Certes, et c’est heureux, le nombre de défaillances d’entreprises tend à régresser. Si cette baisse d’un peu plus de 3 % en 2010 par rapport à l’année précédente reste modeste, elle est toutefois significative de la fin d’une période de forte turbulence pour les PME les plus fragiles. Le nombre de défaillance tourne autour des 63 000 pour 2010.
Au vu d’un tel chiffre, le repreneur potentiel peut estimer qu’il y a là un vaste choix de cible et, bien entendu, à un très bon prix. Pour un porteur de projet audacieux mais qui dispose de fonds propres limités, l’aventure est tentante. Pourtant, le repreneur devra bien réfléchir avant de se lancer.
Dans ce domaine, il y a peu de débats entre les bons connaisseurs de la transmission d’entreprise. Qu’ils soient avocats ou experts-comptables, qu’ils travaillent dans un cabinet de rapprochement ou pour un réseau d’accompagnement, la grande majorité de ces professionnels conseillent très clairement d’éviter de reprendre ce type de cible. Ceci est en tout cas vrai pour les « primo repreneurs ». La question ne se posent pas dans les mêmes termes pour les serials repreneurs qui possèdent beaucoup plus d’expérience et généralement qui disposent de fonds plus importants.

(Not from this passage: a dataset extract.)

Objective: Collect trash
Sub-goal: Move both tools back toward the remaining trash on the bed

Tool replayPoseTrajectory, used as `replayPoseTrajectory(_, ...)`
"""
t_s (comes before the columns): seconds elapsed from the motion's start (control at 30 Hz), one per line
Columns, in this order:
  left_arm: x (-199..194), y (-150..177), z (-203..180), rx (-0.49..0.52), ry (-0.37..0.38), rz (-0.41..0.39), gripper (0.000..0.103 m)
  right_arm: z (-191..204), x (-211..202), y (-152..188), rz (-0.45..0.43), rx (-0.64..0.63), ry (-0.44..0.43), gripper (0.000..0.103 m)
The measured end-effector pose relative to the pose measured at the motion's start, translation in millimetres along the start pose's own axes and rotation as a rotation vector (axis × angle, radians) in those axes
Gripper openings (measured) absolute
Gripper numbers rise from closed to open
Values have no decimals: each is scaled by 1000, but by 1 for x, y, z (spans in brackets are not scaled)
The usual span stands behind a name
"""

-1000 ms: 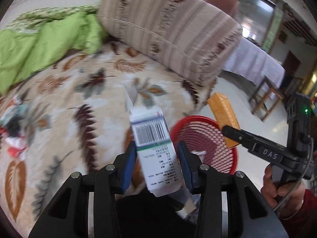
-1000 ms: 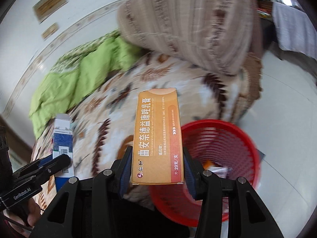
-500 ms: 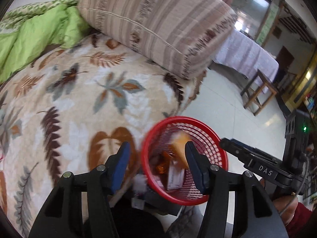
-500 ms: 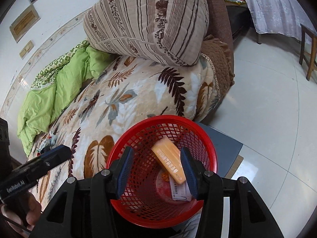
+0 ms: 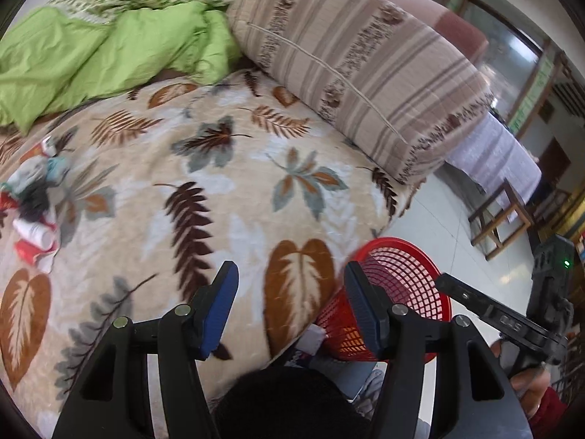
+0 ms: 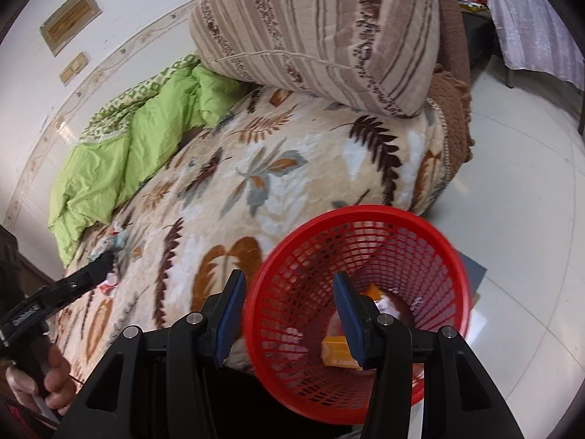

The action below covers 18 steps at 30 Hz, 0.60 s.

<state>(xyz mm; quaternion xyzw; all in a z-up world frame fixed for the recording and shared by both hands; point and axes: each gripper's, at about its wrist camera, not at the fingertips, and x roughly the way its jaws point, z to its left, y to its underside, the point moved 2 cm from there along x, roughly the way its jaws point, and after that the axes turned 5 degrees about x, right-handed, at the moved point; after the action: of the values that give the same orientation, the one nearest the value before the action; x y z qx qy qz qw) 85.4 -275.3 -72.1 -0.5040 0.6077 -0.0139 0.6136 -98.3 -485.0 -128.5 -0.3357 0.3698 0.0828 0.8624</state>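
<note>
Mostly bed (image 5: 226,197), spread with a leaf-print blanket (image 6: 278,190), filling both views. At the head, a big striped pillow (image 5: 358,62) lying on the blanket, with a rumpled green quilt (image 5: 95,47) beside it toward the wall. Past the foot, pale tiled floor (image 6: 519,190).

Next in size, a red mesh basket (image 6: 358,314) standing on the floor just beside the bed's edge, rim tipped toward the right wrist camera. Inside it, an orange box (image 6: 338,355) lying near the bottom, plus some pale scraps of paper or wrapper, too blurred to name.

Then the tools. Left hand-held gripper (image 5: 289,307) pointed over the blanket, blue pads spread wide with nothing between them. Right hand-held gripper (image 6: 289,314) poised above the near rim of the basket, likewise spread and carrying nothing; seen from the left wrist camera as a dark arm reaching in from the right (image 5: 486,311).

Smallest, a loose pile of litter (image 5: 33,208) well apart from the basket, on the blanket below the quilt: red-and-white wrappers, something crumpled and pale blue, a dark tangle. Same pile visible from the right side just past the tip of the left tool (image 6: 113,248).

Judged from this: partly done. Some trash already in the basket, both tools free, and that pile not yet gathered. Likely several more trips across the bed, since soft crumpled bits tend to come up one or two per pinch.
</note>
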Motion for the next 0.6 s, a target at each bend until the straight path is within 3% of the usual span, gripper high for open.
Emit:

A la barre du tribunal, la reprise se fera selon toute probabilité à faible coût. Mais l’un des risques principaux réside dans la sous-évaluation des fonds qu’il sera nécessaire de mobiliser pour relancer la machine. En pratique, il apparaît qu’il est très difficile de réaliser une juste évaluation des besoins en financement pour redresser la cible. Les audits menés sur une entreprise saine ne suffisent souvent pas à pointer toutes les failles et faiblesses de la société. Quel repreneur n’a-t-il pas découvert de cadavres dans les placards ? Dans le cas d’une cible en difficulté, les diagnostics apparaissent d’autant plus difficiles à opérer. De plus, le repreneur devra se montrer particulièrement crédible et convaincant auprès des banques qui ont du mal à faire entrer le terme risque dans leur vocabulaire usuel. Le repreneur devra aussi s’attendre à des difficultés au niveau du personnel, avec, dans bien des cas, la nécessité de procéder à des licenciements, ce qui coûte cher.

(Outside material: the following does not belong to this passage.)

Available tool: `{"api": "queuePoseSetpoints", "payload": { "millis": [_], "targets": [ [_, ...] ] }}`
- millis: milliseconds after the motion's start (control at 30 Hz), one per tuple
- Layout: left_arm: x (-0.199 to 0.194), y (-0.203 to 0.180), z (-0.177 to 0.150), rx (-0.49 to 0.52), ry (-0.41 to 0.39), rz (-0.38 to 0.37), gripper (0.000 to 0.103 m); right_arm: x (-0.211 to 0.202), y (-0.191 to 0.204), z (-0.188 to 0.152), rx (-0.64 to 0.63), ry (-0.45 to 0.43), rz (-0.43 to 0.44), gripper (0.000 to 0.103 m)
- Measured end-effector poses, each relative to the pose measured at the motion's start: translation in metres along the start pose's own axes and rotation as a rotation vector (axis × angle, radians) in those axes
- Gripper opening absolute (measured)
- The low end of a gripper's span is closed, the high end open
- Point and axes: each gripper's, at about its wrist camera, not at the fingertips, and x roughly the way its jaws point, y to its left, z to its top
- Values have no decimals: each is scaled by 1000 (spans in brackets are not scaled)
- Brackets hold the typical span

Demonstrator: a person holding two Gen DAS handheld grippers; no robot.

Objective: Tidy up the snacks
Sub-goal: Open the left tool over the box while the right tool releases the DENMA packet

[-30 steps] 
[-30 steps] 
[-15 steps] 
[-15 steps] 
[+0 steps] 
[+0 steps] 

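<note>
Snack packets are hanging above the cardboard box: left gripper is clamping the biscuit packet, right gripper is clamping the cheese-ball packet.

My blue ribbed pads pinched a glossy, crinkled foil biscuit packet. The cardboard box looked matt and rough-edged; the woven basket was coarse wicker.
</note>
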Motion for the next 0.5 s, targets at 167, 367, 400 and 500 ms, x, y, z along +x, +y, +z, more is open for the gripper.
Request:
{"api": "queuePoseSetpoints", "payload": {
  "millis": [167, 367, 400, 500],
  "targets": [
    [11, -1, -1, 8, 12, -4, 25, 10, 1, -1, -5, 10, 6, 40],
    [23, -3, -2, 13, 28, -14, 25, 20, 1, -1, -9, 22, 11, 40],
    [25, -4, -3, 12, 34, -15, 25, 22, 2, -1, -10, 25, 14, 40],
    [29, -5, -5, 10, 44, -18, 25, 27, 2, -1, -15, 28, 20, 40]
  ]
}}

Comme l’expliquent Bérangère Deschamps et Robert Paturel dans leur dernier ouvrage « Reprendre un entreprise » (Dunod), trois conditions doivent être réunies pour avoir une chance de redresser une cible en difficulté : que les difficultés rencontrées soient accidentelles et que l’on sache les expliquer ; qu’un climat de confiance puisse être rétabli avec les salariés, les banquiers, les fournisseurs et les clients ; et qu’il soit encore possible de réaliser de belles affaires dans le secteur.
Enfin, il est impératif que le repreneur soit du secteur d’activité car il devra agir très vite et n’aura donc pas le temps pour découvrir un nouveau domaine.